Available records ▸
%%
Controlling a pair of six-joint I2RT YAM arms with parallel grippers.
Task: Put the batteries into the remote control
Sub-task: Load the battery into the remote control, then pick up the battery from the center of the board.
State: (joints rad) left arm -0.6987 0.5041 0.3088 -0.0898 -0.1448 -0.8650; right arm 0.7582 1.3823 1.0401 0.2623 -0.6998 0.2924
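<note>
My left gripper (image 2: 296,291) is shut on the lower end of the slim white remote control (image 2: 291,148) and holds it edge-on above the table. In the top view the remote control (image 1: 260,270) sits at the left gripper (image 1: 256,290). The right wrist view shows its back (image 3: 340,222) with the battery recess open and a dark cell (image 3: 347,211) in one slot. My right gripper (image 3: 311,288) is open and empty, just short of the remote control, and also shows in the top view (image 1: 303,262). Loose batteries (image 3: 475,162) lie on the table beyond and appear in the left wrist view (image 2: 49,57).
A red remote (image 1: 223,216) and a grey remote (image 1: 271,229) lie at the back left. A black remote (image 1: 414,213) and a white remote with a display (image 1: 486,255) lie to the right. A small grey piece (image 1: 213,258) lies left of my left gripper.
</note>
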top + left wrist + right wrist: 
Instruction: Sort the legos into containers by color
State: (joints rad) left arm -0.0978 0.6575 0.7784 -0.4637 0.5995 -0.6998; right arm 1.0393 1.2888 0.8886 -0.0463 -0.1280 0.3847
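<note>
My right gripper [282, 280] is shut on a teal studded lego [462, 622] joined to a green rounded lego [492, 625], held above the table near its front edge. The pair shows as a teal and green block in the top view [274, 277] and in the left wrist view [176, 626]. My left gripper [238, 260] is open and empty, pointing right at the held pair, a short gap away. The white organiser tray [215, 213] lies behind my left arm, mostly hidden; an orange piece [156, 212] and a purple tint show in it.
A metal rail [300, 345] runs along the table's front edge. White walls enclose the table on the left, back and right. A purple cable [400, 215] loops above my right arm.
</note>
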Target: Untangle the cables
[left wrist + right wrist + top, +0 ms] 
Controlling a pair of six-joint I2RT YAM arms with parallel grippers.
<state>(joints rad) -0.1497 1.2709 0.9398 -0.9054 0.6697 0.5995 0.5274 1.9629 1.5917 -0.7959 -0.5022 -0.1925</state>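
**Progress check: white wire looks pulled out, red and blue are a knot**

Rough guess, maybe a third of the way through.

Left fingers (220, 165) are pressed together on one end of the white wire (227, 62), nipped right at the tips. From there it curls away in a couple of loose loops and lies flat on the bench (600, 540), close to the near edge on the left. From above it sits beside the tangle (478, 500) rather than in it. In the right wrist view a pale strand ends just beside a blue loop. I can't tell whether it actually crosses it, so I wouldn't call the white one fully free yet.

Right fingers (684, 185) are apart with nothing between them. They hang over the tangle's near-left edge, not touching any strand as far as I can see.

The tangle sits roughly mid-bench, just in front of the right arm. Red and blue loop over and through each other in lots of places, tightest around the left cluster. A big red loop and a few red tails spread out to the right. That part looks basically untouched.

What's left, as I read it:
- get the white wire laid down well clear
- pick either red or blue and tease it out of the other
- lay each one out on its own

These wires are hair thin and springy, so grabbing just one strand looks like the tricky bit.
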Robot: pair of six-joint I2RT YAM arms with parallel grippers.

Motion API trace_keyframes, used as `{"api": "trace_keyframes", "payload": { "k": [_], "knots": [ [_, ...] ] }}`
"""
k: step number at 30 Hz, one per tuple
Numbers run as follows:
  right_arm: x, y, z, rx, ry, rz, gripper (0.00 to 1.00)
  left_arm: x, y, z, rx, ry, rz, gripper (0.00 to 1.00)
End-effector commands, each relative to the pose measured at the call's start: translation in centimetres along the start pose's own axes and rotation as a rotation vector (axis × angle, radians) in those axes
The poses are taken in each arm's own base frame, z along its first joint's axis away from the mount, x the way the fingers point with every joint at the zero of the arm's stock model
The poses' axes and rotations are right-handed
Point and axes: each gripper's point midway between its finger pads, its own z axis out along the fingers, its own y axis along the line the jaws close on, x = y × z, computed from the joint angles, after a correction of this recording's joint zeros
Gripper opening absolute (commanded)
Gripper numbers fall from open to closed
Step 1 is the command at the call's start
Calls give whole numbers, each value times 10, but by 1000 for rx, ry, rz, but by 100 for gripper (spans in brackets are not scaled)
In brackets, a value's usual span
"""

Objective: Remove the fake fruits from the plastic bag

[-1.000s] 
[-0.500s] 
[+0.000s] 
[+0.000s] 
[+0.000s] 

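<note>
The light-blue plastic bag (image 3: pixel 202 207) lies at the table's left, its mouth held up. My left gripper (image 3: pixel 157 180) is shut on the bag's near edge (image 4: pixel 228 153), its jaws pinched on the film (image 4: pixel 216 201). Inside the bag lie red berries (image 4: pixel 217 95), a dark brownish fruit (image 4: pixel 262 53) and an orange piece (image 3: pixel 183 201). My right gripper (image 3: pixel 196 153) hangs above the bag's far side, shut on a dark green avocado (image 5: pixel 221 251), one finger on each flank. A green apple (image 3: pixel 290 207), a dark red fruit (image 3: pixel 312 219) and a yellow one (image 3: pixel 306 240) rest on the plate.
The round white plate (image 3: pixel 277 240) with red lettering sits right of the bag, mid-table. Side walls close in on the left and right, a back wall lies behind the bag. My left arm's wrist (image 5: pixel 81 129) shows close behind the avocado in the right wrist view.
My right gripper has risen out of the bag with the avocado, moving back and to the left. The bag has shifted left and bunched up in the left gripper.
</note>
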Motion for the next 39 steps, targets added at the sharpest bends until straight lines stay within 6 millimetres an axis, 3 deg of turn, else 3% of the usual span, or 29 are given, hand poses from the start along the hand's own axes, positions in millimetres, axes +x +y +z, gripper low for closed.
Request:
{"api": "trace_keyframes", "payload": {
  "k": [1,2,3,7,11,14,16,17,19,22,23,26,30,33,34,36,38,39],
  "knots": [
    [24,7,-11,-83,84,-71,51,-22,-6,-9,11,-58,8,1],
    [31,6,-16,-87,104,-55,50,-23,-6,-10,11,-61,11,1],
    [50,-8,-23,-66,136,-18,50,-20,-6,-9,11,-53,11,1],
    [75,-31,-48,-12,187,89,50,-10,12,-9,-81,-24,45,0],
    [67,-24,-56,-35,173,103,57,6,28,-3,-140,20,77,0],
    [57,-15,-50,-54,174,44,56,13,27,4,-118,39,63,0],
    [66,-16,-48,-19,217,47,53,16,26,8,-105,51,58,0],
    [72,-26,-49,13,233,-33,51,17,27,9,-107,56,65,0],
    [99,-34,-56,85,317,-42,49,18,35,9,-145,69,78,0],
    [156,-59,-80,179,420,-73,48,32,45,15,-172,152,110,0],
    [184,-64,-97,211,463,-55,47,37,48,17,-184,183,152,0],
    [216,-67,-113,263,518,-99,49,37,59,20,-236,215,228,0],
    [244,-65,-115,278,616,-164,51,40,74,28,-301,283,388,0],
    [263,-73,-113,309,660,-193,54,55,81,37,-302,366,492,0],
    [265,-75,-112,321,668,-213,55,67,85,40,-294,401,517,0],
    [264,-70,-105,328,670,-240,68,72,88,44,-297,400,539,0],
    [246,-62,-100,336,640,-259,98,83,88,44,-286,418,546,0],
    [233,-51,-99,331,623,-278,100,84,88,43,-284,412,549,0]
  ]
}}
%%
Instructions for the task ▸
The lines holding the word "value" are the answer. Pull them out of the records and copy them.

Answer for the task ▸
Calls give whole numbers, each value times 10, but by 1000 for rx, ry, rz, but by 100 for gripper (spans in brackets are not scaled)
In brackets, a value's usual span

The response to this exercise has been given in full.